What country has the most sharks in the sea?

Australia, Indonesia, and the Philippines rank among the nations with the greatest shark biodiversity, each hosting hundreds of species across diverse habitats. The Indo-Pacific region generally supports the highest concentrations of shark species globally, making waters around these nations particularly significant for marine conservation.

What smell do sharks hate?

Research indicates sharks show aversive responses to certain chemical compounds, including those found in shark-specific repellents derived from dead shark tissue. Some studies suggest that compounds mimicking shark predators or dead conspecifics can deter approach. However, no universally effective shark deterrent exists, and researchers continue studying chemical ecology to develop more reliable repellents.

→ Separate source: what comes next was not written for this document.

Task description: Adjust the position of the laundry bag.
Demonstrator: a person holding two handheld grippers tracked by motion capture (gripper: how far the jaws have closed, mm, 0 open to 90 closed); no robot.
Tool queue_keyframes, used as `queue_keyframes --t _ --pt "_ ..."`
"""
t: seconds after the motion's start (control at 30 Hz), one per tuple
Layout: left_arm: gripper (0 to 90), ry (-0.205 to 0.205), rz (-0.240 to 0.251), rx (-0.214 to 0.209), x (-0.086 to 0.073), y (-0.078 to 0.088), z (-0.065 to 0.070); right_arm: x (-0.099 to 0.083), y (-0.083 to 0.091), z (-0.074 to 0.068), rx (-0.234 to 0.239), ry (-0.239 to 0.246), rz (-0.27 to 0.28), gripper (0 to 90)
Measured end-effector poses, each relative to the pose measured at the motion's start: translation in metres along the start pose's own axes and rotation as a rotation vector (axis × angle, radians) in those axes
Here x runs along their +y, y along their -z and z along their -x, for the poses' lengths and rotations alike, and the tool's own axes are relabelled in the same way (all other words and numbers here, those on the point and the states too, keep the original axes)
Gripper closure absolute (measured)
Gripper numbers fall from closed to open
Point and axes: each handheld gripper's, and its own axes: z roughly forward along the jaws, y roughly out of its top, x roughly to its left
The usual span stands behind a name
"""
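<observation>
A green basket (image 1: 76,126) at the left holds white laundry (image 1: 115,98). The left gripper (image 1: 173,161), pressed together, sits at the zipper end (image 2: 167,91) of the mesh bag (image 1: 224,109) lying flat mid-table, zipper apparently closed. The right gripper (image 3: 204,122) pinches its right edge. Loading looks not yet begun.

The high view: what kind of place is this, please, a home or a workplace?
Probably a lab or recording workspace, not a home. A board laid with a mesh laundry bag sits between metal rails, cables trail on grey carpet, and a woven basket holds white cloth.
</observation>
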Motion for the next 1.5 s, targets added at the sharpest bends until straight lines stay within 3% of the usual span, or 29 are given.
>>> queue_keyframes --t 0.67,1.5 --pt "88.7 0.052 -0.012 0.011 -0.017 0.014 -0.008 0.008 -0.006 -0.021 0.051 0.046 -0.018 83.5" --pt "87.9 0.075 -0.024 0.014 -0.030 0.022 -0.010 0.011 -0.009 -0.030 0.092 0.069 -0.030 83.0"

What shark is most likely to eat you?

Statistically, bull sharks (Carcharhinus leucas), great white sharks (Carcharodon carcharias), and tiger sharks (Galeocerdo cuvier) account for the majority of unprovoked human fatalities worldwide. Bull sharks pose particular danger due to their tolerance for fresh water, allowing them to swim far upstream into rivers and lakes where human contact is more likely.

Do male sharks have willies?

Male sharks possess paired claspers—intromittent organs used during mating that are analogous to mammalian penises but differ anatomically. These structures develop from pelvic fins and are accompanied by calcified support structures called calcaria. Male sharks must insert one clasper into the female’s cloaca during reproduction.

How to differentiate male and female sharks?

Sexually mature male sharks display obvious external claspers alongside their pelvic fins—visible paired structures that females lack. In juveniles and some species, additional morphological markers like size differences or coloration patterns may indicate sex, though external examination of pelvic anatomy provides the most reliable identification.

What are South China Sea sharks?

The South China Sea hosts diverse shark species including whitetip reef sharks, grey reef sharks, bamboo sharks, and increasingly, Pacific sleeper sharks as documented by the July 2025 study. The region’s deep waters support both reef-dwelling species and open-ocean predators adapted to varying depths, though commercial fishing pressure has significantly impacted many local populations in recent decades.